Mais bien vite, on sent le sujet se densifier, ne fût-ce que parce que K. a fui une autre oppression politique, des années auparavant, dans sa Pologne natale. Derrière cette expérience, se profile en filigrane le destin errant du peuple juif, son insécurité, son espoir, déçu, de retrouver un sol ferme sur un nouveau continent.
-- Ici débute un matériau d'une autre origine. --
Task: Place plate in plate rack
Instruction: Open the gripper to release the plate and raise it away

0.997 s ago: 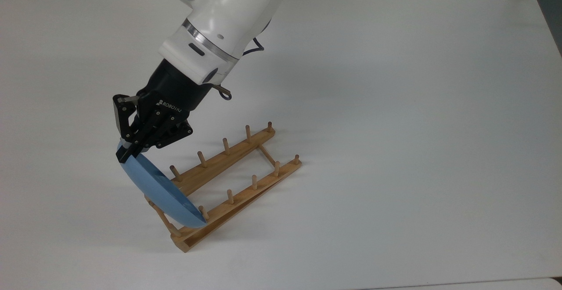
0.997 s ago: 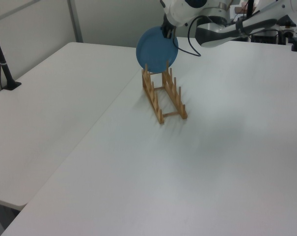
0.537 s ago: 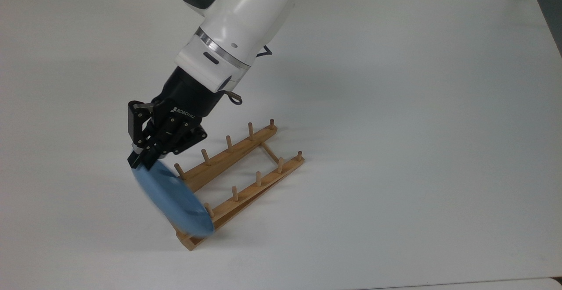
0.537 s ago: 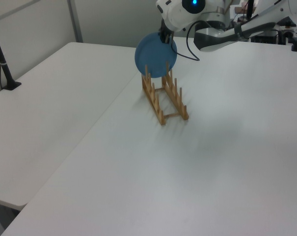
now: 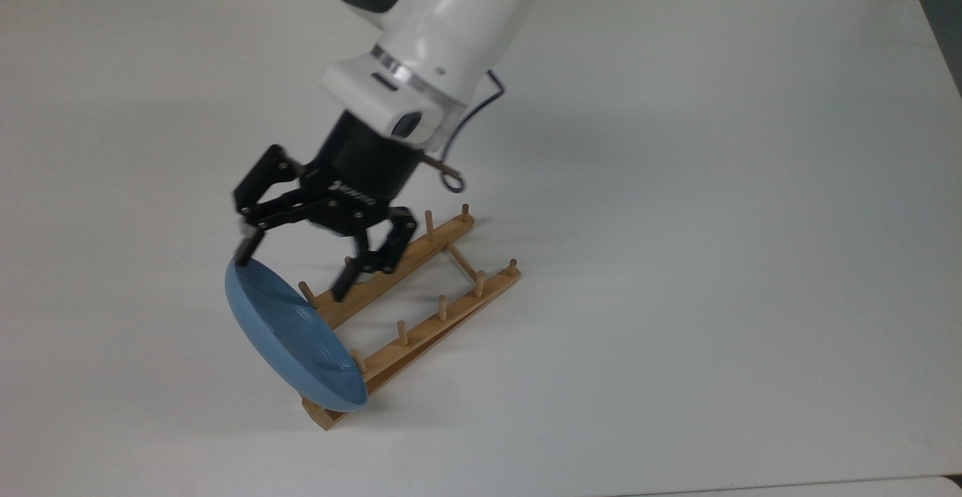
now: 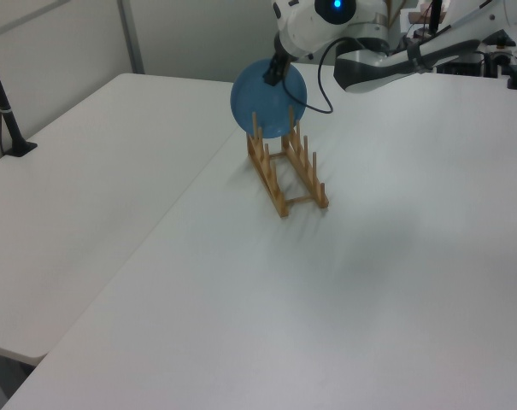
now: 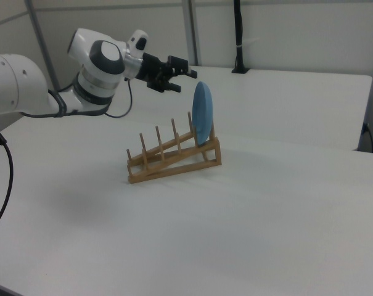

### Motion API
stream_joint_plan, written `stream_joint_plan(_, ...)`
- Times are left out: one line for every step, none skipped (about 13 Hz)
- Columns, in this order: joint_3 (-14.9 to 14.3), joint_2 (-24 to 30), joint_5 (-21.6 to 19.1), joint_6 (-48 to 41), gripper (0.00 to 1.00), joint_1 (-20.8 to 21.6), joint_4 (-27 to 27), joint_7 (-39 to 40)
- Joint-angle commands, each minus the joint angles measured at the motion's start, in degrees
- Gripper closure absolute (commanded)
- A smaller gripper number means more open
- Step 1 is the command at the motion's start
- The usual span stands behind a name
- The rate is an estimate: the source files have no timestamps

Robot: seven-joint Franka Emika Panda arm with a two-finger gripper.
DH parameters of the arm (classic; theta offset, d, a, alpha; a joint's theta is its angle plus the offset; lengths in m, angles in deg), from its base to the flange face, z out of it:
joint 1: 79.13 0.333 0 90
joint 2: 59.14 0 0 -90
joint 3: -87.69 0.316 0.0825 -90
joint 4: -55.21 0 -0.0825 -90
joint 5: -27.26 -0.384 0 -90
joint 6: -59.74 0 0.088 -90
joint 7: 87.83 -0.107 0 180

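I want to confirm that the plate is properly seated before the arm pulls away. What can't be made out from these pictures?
- Top view: the plate covers the rack's near end, so its lower edge on the rails is hidden.
- Left view: pegs stand in front of the plate; the slot behind them is too small to tell.
- Right view: whether the open gripper touches the plate's rim cannot be told.
- Top view: the arm is cut off by the upper edge.

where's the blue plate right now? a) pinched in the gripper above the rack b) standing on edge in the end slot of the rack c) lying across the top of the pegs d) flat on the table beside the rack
b: the plate stands on edge at one end of the plate rack, and the gripper is open, its fingers spread.
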Motion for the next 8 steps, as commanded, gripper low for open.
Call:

On découvre alors, avec K., la communauté juive à São Paulo, son petit peuple, ses commerces, ses habitudes, son organisation. On redécouvre aussi une langue, le yiddish, en voie d’effacement. K. va plus loin encore. Certes, c’est la quête d’une enfant et on suit avec empathie la souffrance du père qui veut la retrouver. Mais à travers cette recherche, c’est un message existentiel, applicable à chacun, dans tous les pays et toutes les cultures, qui nous est proposé : qui est-on ? Existe-t-on vraiment ? Aux yeux de qui, de quoi ? N’existe-t-on que lorsque quelqu’un vous cherche ? Et n’est-ce pas alors trop tard ? Il n’est pas étonnant dès lors que le titre reprend le « nom » abrégé du personnage du Procès de Franz Kafka. Ce que le roman représente aussi au-delà d’une lecture historique et sociologique, c’est une fable philosophique qui nous emmène dans les régions inexplorées de nous-mêmes : comment arracher les bribes de vie à ce qui n’est même pas la mort, mais l’inexistence.
Roman émouvant, K. nous charme par l’ambiance magique, étrange qu’il crée. Il nous ébranle aussi par sa construction en chapitres apparemment distincts les uns des autres et par son chemin labyrinthique, ainsi que par son style elliptique. K. n’est pas qu’un témoignage fort, il est aussi une oeuvre littéraire qui se distingue par la qualité de l’écriture. Une écriture originale toute en retenue qui colle parfaitement à son sujet.
Après l’Allemagne, le Royaume-Uni, le Japon, l’Argentine, l’Italie, et d’autres pays encore, il est important que la France découvre à son tour cette oeuvre forte et la personnalité remarquable de son auteur.